What to work on:
Read through the listing and copy every line that contains the word "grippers".
-----
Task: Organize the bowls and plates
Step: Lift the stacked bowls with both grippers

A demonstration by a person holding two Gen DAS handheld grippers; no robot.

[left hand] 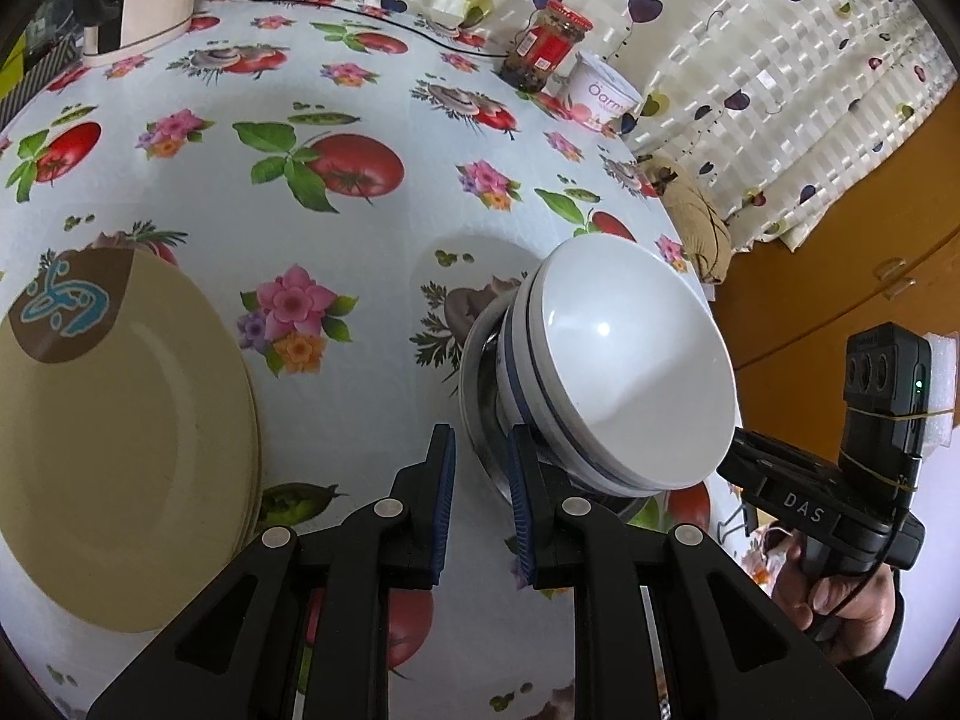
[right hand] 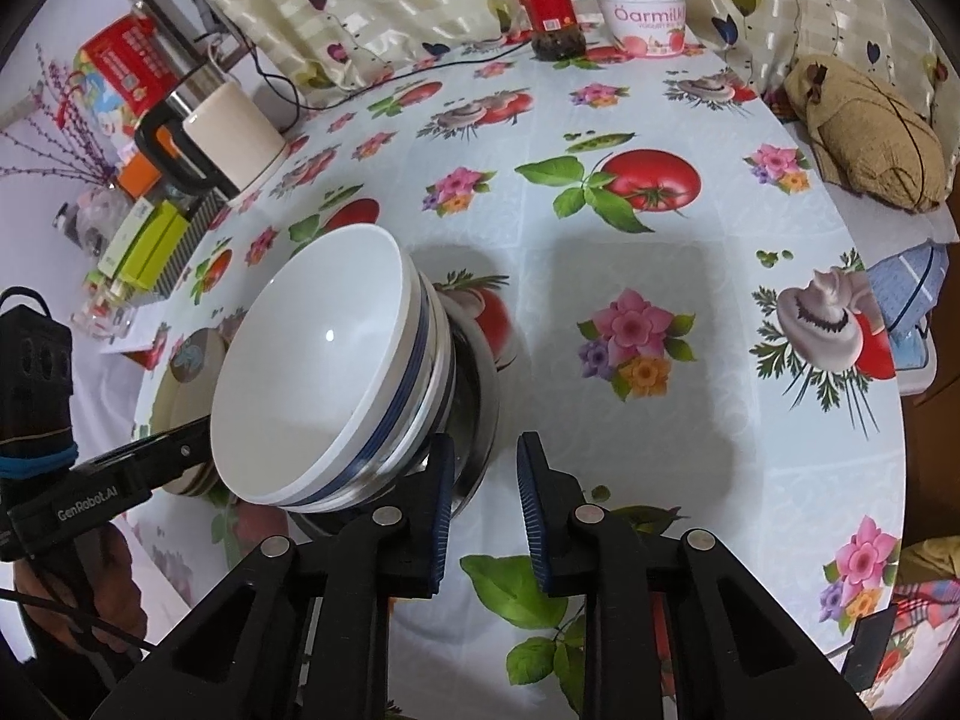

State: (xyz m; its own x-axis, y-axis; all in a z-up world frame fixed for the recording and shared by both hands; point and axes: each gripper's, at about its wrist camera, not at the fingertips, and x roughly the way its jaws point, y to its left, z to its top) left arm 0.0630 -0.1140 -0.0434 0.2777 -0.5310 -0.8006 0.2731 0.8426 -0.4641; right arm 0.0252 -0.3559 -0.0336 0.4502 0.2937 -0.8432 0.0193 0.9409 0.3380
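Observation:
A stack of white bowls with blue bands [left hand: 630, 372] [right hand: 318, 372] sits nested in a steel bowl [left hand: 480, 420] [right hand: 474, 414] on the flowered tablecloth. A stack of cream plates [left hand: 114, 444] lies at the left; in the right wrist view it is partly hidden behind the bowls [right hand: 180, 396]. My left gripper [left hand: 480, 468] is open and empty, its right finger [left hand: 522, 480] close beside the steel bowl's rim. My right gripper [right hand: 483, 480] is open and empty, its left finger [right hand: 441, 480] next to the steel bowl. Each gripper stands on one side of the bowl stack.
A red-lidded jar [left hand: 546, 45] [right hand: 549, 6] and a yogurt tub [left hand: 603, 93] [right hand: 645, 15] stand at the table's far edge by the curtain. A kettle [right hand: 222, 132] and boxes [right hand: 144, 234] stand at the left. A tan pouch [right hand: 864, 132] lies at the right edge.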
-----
Exercise output:
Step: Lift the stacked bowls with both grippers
A demonstration by a person holding two Gen DAS handheld grippers; no robot.

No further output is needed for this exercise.